The researchers in NILU have modelled how the methane emissions move in the atmosphere. See the modelling from here: https://fileshare.icos-cp.eu/s/kjnownB7e3aXL93
“At a later stage we might be able to confirm and quantify the amount of gas leaked, and several ICOS scientists are currently discussing the various options for that. Right now, particularly given the complex meteorological conditions, and that the methane is still bubbling up from the pipes, it is unfortunately not yet possible,” says Alex Vermeulen, Director of ICOS Carbon Portal.
Standardised measurement network enables a quick and reliable comparison of emissions
Methane is one of the strongest greenhouse gases. In a period of 100 years, it warms the atmosphere about 30 times more than carbon dioxide. The size and timing of the leak put even more pressure on climate actions, since the critical years to slow down climate change are right now.
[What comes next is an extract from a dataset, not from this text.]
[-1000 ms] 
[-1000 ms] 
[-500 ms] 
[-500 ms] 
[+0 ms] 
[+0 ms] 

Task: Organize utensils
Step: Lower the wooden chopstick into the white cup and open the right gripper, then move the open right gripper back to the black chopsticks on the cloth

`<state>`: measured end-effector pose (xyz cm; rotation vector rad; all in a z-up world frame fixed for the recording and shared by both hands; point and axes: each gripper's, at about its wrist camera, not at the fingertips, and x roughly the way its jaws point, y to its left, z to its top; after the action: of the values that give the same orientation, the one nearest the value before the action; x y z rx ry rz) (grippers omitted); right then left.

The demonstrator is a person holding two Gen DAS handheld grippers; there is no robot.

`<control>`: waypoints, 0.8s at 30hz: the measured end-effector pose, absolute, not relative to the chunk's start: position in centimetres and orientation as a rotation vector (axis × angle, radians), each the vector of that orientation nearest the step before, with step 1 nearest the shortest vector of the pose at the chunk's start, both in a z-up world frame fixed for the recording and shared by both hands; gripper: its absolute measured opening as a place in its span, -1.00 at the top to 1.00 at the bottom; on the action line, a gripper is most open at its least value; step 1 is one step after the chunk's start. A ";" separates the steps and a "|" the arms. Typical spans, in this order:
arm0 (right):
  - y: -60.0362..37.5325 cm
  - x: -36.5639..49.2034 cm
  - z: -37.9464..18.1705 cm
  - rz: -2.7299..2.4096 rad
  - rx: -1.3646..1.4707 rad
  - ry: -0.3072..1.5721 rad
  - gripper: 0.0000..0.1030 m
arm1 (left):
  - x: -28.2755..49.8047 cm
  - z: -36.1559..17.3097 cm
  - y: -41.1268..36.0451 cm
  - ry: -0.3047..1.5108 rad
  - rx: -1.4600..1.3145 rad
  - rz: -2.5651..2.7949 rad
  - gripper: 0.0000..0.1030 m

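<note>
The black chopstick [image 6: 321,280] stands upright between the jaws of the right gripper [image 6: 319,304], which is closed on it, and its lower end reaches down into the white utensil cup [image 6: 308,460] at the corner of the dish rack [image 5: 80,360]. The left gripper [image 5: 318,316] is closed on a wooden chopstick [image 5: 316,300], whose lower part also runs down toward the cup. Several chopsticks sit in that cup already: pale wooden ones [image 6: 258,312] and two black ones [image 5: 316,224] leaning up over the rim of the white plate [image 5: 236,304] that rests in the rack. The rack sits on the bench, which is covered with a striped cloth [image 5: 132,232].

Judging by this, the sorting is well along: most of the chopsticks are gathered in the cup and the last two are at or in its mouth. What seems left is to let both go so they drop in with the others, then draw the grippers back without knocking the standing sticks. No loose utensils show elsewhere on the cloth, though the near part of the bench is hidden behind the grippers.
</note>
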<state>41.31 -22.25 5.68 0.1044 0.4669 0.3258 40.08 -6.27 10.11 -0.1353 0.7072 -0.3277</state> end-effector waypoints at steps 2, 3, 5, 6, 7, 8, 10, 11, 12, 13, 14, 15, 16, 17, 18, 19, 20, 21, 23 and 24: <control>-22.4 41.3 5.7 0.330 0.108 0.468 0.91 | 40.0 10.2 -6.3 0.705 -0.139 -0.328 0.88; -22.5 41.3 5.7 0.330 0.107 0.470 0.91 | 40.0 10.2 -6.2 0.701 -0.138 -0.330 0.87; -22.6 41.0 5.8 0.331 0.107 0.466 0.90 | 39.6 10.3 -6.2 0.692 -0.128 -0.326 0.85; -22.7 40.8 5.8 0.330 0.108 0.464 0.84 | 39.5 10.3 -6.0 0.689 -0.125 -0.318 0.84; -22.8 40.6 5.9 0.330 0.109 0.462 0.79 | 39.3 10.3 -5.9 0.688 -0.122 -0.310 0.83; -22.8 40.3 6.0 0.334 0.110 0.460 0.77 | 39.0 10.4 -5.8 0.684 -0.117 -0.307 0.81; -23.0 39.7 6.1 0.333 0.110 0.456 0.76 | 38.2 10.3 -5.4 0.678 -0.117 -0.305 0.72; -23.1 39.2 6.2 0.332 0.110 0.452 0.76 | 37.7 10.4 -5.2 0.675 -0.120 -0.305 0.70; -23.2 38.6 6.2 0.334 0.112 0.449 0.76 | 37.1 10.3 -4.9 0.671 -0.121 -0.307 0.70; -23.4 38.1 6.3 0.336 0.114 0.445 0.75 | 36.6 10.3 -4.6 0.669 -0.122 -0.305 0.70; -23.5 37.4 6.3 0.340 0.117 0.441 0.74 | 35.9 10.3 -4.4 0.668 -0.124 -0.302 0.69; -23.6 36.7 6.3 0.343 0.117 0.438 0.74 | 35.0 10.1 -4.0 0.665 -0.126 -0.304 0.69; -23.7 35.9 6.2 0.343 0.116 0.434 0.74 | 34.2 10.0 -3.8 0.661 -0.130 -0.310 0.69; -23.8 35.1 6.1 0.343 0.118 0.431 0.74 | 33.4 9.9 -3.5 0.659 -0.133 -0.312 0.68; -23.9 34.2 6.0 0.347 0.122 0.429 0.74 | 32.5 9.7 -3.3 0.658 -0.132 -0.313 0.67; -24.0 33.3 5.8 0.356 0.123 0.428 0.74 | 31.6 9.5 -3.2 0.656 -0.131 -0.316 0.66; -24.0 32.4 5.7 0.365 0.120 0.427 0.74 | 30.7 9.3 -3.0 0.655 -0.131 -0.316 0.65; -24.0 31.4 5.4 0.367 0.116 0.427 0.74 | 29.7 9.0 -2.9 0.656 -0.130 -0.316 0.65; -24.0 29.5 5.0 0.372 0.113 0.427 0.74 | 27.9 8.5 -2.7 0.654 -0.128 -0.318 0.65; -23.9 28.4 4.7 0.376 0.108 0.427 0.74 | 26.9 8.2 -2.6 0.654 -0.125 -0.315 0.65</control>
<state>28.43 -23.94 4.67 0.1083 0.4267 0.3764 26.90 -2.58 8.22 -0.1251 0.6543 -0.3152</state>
ICOS is a greenhouse gas observation system, that has 150 physical measurement stations across Europe and the adjacent oceans. Stations are hosted by the top universities and institutes in Europe. ICOS has established standardised measurement methods and processes to deliver data near real-time, allowing fast and precise comparisons of the observations.
“We see the benefit of a standardised, large network in cases like this, where we can quickly and reliably detect unexpected greenhouse gas increases or decreases. The main purpose of ICOS is to assess the efficiency of climate change mitigation efforts, but obviously, it is also very useful in detecting this type of sudden case,” says Director General of ICOS, Werner Kutsch. ICOS is financed by its 14 European member countries.